Task details
Copy each line from the listing below where the word "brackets" shows up.

Task material
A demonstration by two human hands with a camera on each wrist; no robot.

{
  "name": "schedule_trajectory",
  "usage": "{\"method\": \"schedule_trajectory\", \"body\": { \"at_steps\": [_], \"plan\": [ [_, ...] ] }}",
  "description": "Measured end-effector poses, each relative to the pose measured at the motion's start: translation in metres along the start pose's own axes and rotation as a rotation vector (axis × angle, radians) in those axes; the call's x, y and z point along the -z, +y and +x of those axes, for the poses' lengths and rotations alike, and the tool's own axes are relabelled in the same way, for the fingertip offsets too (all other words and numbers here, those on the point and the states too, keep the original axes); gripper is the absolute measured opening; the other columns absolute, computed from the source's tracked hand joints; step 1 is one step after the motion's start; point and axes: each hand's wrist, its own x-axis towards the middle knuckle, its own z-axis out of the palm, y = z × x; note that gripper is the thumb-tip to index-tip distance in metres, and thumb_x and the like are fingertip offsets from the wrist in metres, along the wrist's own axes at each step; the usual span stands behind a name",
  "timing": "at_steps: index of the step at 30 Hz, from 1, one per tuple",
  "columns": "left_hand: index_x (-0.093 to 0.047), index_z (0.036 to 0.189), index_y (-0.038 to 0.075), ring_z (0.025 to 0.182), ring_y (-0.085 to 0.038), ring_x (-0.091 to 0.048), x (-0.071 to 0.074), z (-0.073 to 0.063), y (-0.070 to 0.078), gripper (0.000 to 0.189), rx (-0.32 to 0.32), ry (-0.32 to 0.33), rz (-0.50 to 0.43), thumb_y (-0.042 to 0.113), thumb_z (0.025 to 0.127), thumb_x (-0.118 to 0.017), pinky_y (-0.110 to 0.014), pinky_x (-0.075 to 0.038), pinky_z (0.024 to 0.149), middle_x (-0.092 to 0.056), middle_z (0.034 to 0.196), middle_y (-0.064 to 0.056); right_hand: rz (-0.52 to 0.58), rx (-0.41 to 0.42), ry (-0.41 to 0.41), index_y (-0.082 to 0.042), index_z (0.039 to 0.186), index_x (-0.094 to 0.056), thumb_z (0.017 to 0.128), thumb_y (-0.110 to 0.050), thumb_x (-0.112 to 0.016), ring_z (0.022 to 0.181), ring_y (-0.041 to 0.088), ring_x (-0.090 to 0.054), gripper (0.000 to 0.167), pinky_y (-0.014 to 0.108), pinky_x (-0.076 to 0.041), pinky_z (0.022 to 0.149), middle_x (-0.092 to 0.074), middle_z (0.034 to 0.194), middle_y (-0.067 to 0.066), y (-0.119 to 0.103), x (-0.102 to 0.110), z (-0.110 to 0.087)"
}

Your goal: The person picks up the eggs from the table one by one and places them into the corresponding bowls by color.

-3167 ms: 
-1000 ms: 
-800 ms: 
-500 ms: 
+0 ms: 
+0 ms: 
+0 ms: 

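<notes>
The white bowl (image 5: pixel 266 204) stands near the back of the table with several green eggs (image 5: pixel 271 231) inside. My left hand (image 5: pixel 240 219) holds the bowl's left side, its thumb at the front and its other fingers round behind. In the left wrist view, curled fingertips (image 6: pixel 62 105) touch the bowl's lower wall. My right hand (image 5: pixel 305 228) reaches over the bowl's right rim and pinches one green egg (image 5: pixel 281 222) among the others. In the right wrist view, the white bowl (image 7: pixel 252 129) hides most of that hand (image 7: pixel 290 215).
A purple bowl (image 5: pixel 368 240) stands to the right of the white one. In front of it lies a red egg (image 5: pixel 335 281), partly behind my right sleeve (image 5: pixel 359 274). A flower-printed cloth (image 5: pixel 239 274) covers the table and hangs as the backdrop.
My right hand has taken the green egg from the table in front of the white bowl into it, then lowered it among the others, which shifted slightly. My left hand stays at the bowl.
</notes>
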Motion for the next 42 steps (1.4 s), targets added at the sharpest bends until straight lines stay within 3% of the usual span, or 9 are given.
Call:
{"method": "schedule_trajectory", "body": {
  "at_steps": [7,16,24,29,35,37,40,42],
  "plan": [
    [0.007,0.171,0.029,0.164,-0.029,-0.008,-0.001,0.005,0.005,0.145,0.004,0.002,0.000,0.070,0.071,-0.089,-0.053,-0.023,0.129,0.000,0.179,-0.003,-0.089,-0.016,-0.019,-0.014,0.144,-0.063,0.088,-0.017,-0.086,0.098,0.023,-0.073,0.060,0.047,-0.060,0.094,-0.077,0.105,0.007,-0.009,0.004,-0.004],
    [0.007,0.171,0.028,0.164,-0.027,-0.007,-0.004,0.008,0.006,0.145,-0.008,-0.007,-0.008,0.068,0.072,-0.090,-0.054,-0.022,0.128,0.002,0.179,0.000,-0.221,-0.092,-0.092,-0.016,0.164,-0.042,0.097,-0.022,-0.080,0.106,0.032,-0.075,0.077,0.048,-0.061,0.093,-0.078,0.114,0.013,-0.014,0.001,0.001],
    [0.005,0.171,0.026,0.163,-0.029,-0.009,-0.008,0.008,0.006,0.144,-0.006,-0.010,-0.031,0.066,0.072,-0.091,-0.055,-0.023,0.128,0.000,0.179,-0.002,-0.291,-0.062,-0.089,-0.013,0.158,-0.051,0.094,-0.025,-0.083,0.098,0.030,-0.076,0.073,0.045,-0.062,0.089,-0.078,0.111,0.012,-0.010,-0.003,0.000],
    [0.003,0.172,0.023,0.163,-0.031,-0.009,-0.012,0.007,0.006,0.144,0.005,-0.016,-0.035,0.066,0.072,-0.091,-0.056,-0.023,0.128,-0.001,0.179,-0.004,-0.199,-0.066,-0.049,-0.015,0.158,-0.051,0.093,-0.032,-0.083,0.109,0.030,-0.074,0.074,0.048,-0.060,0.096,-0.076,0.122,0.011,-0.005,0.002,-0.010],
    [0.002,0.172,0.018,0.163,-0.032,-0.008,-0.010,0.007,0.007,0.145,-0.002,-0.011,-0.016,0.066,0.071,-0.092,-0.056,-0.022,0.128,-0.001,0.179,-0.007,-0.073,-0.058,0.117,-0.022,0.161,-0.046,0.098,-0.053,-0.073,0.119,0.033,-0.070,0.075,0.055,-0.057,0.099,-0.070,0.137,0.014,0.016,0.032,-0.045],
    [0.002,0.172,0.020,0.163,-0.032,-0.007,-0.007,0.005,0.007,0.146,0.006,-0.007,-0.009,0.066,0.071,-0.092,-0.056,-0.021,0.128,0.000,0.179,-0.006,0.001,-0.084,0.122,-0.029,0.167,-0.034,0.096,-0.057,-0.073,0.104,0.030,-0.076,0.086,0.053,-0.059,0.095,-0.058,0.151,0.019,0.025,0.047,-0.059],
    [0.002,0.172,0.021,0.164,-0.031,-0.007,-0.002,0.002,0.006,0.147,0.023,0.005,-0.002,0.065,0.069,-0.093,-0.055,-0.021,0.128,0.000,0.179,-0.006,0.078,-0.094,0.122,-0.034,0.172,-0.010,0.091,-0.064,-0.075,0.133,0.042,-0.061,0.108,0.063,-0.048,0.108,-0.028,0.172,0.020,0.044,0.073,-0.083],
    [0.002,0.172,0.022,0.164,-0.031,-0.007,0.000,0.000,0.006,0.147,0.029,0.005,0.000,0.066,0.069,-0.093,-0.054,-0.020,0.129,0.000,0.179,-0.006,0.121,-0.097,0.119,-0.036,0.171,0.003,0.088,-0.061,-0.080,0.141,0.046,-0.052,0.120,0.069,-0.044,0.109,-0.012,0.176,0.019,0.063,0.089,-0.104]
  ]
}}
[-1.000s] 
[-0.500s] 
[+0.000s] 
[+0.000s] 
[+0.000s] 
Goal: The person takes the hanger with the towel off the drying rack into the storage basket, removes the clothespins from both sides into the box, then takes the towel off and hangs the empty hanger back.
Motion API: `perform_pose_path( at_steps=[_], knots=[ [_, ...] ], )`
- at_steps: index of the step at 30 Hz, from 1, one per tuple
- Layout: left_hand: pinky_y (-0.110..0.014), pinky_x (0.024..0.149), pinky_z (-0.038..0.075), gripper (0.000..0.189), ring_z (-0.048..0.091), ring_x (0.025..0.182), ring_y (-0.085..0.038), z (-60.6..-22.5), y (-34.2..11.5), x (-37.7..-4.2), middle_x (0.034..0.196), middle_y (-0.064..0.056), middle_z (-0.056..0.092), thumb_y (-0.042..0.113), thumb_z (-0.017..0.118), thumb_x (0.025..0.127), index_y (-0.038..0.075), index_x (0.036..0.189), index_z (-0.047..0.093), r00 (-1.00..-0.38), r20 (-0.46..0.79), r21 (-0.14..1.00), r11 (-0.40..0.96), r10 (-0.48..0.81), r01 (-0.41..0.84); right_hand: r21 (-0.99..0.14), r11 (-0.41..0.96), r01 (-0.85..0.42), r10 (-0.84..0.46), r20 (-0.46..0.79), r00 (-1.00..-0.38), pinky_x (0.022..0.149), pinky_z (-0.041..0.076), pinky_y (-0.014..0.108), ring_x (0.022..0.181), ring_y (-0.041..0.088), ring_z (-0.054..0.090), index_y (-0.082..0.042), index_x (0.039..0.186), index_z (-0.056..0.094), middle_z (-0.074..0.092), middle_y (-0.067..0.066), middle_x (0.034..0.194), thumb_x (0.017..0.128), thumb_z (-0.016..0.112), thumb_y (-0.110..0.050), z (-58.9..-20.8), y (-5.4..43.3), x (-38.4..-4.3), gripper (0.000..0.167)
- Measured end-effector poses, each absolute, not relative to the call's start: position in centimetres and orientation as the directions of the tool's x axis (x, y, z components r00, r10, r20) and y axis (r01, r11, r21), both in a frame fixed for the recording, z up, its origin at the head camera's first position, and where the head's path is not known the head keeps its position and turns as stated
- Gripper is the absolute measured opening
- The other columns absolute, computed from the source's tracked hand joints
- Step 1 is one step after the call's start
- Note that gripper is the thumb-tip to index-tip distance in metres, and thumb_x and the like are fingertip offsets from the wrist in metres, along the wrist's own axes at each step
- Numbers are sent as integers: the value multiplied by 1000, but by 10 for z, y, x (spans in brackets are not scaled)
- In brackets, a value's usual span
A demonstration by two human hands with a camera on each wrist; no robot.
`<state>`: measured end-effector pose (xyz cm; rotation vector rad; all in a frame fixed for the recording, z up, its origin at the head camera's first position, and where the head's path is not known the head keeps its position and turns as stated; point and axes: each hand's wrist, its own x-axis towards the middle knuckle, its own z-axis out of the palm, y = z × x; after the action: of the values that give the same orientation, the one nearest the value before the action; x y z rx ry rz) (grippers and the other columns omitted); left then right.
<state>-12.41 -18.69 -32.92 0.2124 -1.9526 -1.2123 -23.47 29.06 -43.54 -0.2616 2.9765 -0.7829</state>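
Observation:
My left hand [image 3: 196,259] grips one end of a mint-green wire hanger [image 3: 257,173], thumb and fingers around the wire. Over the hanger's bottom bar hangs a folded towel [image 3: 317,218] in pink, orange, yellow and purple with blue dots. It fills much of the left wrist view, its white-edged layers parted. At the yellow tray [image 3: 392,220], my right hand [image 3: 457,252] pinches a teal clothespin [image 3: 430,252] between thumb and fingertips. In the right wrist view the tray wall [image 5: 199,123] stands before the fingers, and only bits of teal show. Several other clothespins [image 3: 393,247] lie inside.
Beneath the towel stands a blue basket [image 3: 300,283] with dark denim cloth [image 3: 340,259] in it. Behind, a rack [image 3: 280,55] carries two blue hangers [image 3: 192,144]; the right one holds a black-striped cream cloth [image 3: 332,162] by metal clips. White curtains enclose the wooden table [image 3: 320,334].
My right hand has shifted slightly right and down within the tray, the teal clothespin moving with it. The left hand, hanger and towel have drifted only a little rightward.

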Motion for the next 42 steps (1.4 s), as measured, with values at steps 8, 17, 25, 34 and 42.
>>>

Task response
- Numbers are sent as integers: the value multiplied by 1000, but by 10 for z, y, x (spans in brackets are not scaled)
- In brackets, a value's usual span

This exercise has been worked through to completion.